Warum als Arzt in Deutschland arbeiten?
In einem halben Jahr, im Juni des Jahres 2012, werden wir internistische Assistenzärzte unser drittes Ausbildungsjahr abgeschlossen haben und somit Fachärzte sein. Wir freuen uns darauf. Es muss zwar noch eine umfangreiche Facharztprüfung im Anschluss an die Ausbildung geschrieben werden, aber selbst wenn man diese nicht besteht kann man – etwas eingeschränkt – als Facharzt arbeiten.
Was kommt danach? Manche meiner Kollegen spezialisieren sich weiter – beispielsweise eine zum Intensivmediziner, ein anderer zum Nephrologen – die große Mehrzahl wird jedoch zunächst als Allgemeininternist arbeiten. Was werde ich machen? Mittel- und langfristig zieht es mich zurück in die deutschsprachige Welt, doch im Detail habe ich den Ablauf der nächsten Schritte derzeit noch nicht festgelegt.
Da der Internist viel mit chronischen, nur bedingt heilbaren Krankheiten zu tun hat, ist diese Fachrichtung nicht eben die beliebteste. Außerdem ist der Jahresverdienst bei US-Internisten im Verhältnis zu anderen medizinischen Fachrichtungen unterdurchschnittlich. Daher herrscht Arztmangel an Internisten und die freien Arbeitsstellen sind zahlreich.
Entsprechend haben all meine Kollegen schon Arbeitsverträge unterschrieben. Oft sitzen wir im Assistentenzimmer beisammen und erzählen uns von diesen baldigen Arbeitsstellen. So wird eine meiner Kollegen Teil einer größeren Praxisgemeinschaft werden, vier Tage die Woche arbeiten und somit versuchen, sowohl ihre bald um ein weiteres Kind erweiterte Familie als auch Beruf unter einen Hut zu bringen.
Arbeitszeit knapp 8 bis 17 Uhr, Jahreseinkommen so um die $180.000. Ein anderer zieht nach New Ulm in Minnesota und wird 26 Wochen (jeweils dann sieben Tage am Stück, meist bis zu 12 Stunden pro Tag) als Krankenhaus- und Praxisarzt im Jahr arbeiten und erhält ein Jahresgehalt zwischen $220.000 und $250.000. Ein anderer bleibt an unserem Krankenhaus und erhält $235.000 bei ebenfalls 26 Jahreswochen an Arbeitszeit. Et cetera.
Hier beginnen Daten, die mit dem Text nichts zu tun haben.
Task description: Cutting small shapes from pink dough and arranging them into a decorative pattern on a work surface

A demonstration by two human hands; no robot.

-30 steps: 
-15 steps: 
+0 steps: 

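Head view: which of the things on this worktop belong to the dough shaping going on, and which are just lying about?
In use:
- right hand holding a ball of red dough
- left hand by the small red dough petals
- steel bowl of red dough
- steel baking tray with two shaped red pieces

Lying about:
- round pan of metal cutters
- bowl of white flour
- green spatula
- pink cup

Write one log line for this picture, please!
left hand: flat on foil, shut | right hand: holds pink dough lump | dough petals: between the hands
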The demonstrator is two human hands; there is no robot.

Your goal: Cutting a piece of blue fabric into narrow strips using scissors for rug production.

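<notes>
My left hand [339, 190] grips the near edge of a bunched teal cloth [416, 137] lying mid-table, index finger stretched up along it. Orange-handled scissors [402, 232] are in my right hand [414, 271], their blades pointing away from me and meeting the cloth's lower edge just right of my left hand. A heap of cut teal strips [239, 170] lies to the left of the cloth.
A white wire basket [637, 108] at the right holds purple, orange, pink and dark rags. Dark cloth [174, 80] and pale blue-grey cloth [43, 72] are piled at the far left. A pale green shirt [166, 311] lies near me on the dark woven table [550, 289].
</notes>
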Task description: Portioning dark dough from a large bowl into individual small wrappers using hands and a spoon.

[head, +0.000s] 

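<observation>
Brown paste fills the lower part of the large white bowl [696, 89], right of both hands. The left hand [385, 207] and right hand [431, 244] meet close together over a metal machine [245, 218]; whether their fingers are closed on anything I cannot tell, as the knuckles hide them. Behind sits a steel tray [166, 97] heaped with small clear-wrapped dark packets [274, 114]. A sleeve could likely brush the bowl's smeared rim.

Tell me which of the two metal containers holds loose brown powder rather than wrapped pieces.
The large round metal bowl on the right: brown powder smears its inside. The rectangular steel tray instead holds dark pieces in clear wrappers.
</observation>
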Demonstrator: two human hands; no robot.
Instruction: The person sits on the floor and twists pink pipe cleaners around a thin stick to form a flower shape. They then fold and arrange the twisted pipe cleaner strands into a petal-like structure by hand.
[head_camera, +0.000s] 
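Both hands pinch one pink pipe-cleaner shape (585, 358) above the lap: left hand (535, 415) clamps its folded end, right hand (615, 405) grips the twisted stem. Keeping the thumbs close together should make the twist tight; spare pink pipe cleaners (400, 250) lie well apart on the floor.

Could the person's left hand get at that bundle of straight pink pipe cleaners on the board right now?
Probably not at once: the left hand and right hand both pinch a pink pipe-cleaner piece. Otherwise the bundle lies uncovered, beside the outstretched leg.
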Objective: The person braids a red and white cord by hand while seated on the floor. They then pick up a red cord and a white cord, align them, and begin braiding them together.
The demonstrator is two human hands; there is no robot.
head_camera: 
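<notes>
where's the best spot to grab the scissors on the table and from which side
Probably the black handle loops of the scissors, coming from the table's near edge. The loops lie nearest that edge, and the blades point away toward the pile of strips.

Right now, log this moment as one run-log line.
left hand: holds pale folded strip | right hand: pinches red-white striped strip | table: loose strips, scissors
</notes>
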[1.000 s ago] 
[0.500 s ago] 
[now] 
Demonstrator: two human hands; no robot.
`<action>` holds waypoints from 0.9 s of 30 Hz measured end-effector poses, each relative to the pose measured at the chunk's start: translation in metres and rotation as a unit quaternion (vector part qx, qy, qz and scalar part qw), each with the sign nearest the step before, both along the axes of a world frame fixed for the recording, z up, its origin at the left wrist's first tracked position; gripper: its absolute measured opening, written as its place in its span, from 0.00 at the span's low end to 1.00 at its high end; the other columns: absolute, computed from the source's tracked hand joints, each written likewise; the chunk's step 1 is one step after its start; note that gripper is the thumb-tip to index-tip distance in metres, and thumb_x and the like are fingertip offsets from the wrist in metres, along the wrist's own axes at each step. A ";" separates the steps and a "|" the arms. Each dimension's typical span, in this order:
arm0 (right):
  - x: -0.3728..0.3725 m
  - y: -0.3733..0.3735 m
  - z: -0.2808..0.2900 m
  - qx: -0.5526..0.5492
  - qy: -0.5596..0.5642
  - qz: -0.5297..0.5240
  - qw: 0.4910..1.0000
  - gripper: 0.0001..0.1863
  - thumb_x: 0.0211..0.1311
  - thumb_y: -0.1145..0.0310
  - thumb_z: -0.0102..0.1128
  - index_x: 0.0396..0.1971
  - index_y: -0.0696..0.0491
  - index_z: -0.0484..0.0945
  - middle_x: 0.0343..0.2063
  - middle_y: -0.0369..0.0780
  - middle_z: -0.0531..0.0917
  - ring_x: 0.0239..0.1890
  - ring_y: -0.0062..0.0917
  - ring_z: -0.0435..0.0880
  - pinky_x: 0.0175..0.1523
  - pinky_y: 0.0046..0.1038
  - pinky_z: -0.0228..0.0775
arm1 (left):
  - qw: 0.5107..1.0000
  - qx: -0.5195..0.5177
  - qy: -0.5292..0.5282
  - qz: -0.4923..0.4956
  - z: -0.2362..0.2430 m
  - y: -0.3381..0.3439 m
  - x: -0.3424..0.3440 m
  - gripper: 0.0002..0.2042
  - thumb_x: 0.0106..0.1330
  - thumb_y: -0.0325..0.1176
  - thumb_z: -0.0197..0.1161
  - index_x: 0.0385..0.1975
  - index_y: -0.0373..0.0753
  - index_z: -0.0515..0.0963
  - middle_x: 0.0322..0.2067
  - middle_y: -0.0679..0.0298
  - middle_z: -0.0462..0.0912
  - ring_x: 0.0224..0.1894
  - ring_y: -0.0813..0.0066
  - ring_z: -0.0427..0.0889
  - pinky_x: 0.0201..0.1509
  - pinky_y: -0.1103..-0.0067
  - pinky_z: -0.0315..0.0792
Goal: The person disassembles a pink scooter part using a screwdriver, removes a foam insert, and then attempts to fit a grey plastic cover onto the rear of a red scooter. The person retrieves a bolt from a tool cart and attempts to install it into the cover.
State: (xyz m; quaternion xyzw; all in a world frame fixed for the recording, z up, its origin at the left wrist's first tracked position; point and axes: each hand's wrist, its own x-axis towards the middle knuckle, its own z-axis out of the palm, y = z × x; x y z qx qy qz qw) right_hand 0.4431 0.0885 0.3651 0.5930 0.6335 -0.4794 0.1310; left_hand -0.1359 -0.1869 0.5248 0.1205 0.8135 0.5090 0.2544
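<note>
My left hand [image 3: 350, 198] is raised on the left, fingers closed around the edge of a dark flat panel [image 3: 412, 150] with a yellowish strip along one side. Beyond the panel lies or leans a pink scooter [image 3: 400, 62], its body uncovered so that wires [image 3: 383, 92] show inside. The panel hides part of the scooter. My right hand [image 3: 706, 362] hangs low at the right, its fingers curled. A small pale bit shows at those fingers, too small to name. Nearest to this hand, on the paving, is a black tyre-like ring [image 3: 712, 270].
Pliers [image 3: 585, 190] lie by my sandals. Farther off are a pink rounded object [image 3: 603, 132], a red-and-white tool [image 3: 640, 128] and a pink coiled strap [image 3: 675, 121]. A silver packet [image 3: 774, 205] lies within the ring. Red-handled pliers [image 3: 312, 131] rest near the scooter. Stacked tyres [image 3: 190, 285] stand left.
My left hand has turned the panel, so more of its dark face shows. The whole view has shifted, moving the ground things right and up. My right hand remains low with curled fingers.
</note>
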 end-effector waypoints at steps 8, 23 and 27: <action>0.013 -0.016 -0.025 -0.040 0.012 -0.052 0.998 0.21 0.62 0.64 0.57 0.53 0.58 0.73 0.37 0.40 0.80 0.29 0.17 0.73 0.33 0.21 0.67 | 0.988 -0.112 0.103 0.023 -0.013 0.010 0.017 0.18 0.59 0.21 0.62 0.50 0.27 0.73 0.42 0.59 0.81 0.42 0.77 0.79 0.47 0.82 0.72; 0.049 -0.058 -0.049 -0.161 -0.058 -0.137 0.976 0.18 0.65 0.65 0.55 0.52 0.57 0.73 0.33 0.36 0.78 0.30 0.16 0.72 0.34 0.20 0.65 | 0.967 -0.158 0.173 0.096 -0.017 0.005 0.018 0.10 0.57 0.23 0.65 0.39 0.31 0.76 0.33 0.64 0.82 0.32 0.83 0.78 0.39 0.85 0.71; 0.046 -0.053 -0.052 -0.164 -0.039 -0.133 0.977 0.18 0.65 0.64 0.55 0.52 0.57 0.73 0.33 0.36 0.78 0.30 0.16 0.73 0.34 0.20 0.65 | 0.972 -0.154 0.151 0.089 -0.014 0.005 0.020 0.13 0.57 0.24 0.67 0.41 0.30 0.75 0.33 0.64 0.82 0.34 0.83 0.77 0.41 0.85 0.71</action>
Als ich kürzlich mit meinen Kollegen übers Arbeiten in Deutschland sinnierte, baten sie mich um Details. Typisch für US-Amerikaner, wollten sie vor allem vom Einkommen berichtet bekommen. Anhand des TV-Ärzte Tarifvertrages und der dortigen Einkommenstabelle konnte ich das Einkommen erläutern; es herrschte Sprachlosigkeit. Dasz ein Internist, ein Fachinternist, als Einstiegsgehalt 4834,11 Euro monatlich erhält (Jahresgehalt rund 58.000 Euro) schien meinen Kollegen nicht glaubhaft; so ein kleiner Unterschied zum Assistentengehalt? Auch kein Verhandlungsspielraum?
Selbst als ich den Betrag um 30% angesichts von Bereitschaftsdiensten und einiger Boni (Privatpatienten, Krankenhausbonus usw.) auf knapp 75.000 Euro erhöhte, waren meine Kollegen fassungslos. Als ich dann noch von höherer Steuer- und Sozialversicherungslast berichtete, von 19% Mehrwertsteuer (statt zumeist 7% in USA) und diversen anderen Abgaben klopfte mir einer auf die Schulter und meinte lakonisch: „Hoffentlich sind die Patienten Dir wenigstens dankbar für Deinen Einsatz und die Krankenhausarbeit macht Spaß. Sonst würde ich als Arzt gar nicht bei Euch in Deutschland arbeiten“.
„Arrogante Antwort, ich arbeite doch nicht ausschließlich des Geldes wegen”, dachte ich bei mir; aber etwas Wahres war an seiner Aussage schon dran.